After declaring it in her name, Maria Cailles paid the realty taxes starting from
1918 up to 1948. Thereafter as she and her son Narciso Bracewell, left for
Nueva Ecija, Francisca Reyes managed the property and paid the realty tax
of the land. However, for unexplained reasons, she paid and declared the
same in her own name. Because of this, plaintiff decided to run after this
property, erroneously thinking that as the great grandson of Francisca Reyes,
he had some proprietary right over the same.

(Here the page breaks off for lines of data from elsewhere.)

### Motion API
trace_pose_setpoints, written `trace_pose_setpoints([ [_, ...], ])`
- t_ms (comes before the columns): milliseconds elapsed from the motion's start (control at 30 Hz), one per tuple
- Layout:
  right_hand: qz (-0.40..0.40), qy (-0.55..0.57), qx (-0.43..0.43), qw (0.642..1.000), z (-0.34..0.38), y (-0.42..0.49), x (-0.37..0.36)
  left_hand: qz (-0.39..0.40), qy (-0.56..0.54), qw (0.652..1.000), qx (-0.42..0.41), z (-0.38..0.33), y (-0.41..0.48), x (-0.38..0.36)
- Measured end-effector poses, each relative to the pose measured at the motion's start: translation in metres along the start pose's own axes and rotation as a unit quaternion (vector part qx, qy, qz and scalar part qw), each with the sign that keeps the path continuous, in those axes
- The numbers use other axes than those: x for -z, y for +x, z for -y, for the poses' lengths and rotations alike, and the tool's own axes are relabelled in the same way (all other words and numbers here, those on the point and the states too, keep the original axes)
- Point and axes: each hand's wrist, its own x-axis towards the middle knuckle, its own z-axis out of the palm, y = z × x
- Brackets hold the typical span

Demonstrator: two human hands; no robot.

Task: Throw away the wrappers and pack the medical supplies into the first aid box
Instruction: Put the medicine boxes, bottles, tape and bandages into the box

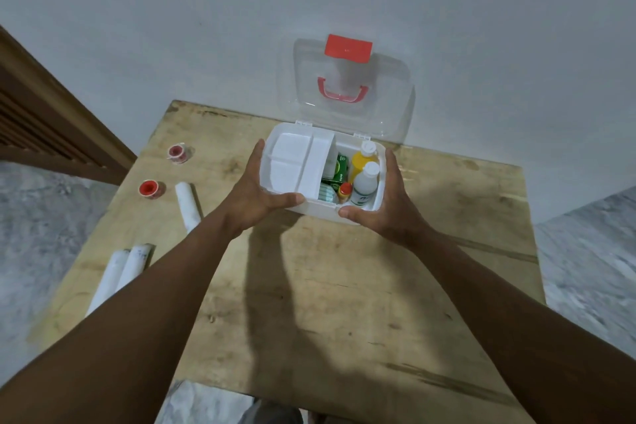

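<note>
Left hand [256, 191] and right hand [385, 206] both grip the open white plastic first aid box [377, 196] on the wooden surface [327, 303].

Open first aid box [311, 208] on a wooden table [344, 286], clear lid [378, 107] raised against the wall. Left hand [254, 193] and right hand [385, 203] grip its two sides. Inside: white tray [296, 165], yellow bottle [359, 160], white bottle [364, 184], green carton [339, 167]. Left of box: two red tape spools [179, 152], bandage rolls [187, 205].
</note>
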Motion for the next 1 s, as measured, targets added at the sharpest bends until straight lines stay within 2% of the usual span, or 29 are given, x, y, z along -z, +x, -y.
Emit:
trace_pose_setpoints([
  [200,0.000,0.016,0.001,1.000,-0.002,0.000,0.007,-0.084,0.008,0.993,0.077,0.007,-0.019,-0.014],
  [367,0.006,0.019,0.014,1.000,-0.001,0.001,0.008,-0.225,0.023,0.969,0.100,0.007,-0.060,-0.016],
  [600,0.033,0.046,-0.004,0.998,0.004,-0.004,0.010,-0.353,0.227,0.894,0.158,0.031,-0.136,0.029],
  [800,0.038,0.055,0.017,0.998,0.018,-0.011,0.006,-0.357,0.361,0.847,0.158,0.040,-0.184,0.056],
  [1000,0.044,0.049,0.023,0.998,0.032,-0.018,0.004,-0.345,0.375,0.840,0.185,0.057,-0.188,0.072],
])
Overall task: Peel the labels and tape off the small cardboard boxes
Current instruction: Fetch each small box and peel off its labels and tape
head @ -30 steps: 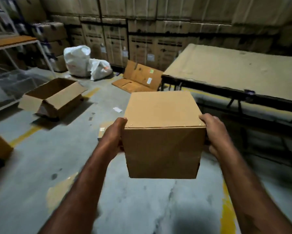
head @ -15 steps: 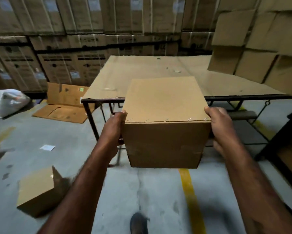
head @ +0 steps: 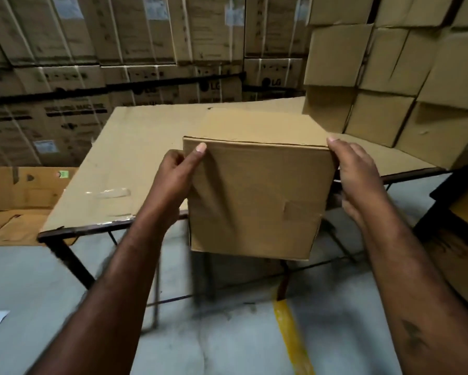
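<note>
Box (head: 257, 196) is clamped between my left hand (head: 176, 180) and right hand (head: 360, 180), one on each side wall. What looks like a tape patch (head: 292, 209) on the near face sits closer to my right.

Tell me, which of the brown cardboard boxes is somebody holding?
The plain brown cardboard box in the middle: left hand and right hand grip its sides. The other plain boxes sit stacked at right.

Only "LG" reads clearly — printed on the stacked cartons (head: 274, 74).
</note>
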Demonstrator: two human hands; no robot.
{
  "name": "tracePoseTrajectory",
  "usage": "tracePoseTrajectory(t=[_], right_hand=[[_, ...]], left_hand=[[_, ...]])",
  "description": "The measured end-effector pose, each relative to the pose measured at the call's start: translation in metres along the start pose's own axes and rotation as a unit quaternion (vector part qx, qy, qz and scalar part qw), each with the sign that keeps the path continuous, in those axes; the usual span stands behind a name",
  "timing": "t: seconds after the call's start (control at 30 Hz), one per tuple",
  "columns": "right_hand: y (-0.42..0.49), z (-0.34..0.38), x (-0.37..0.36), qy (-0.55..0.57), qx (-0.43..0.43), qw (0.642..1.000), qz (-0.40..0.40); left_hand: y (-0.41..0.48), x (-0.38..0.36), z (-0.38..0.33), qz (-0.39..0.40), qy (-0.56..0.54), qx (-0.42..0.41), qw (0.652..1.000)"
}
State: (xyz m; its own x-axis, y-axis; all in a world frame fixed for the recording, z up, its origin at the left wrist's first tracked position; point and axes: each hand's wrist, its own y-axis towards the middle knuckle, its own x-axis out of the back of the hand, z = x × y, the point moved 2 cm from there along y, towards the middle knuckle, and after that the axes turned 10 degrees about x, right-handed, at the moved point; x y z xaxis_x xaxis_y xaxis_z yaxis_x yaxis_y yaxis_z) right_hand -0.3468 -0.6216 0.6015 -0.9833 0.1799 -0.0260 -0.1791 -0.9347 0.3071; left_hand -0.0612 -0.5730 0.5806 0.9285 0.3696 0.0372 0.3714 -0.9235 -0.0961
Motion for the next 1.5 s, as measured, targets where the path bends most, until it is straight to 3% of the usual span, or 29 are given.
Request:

The second parcel on the other hand, was purchased by Maria Cailles in
1917 under a deed of sale (Exh. '3') which describes the property as follows:

. . . una parcela de terreno destinado al beneficio de la sal,


que linda por Norte con la linea Ferrea y Salinar de Narciso
Mayuga, por Este con los de Narciso Mayuga y Domingo
Lozada, por Sur con los de Domingo Lozada y Fruto Silverio
y por Oeste con el de Fruto Silverio y Linea Ferrea de una
extension superficial de 1229.00 metros cuadrados.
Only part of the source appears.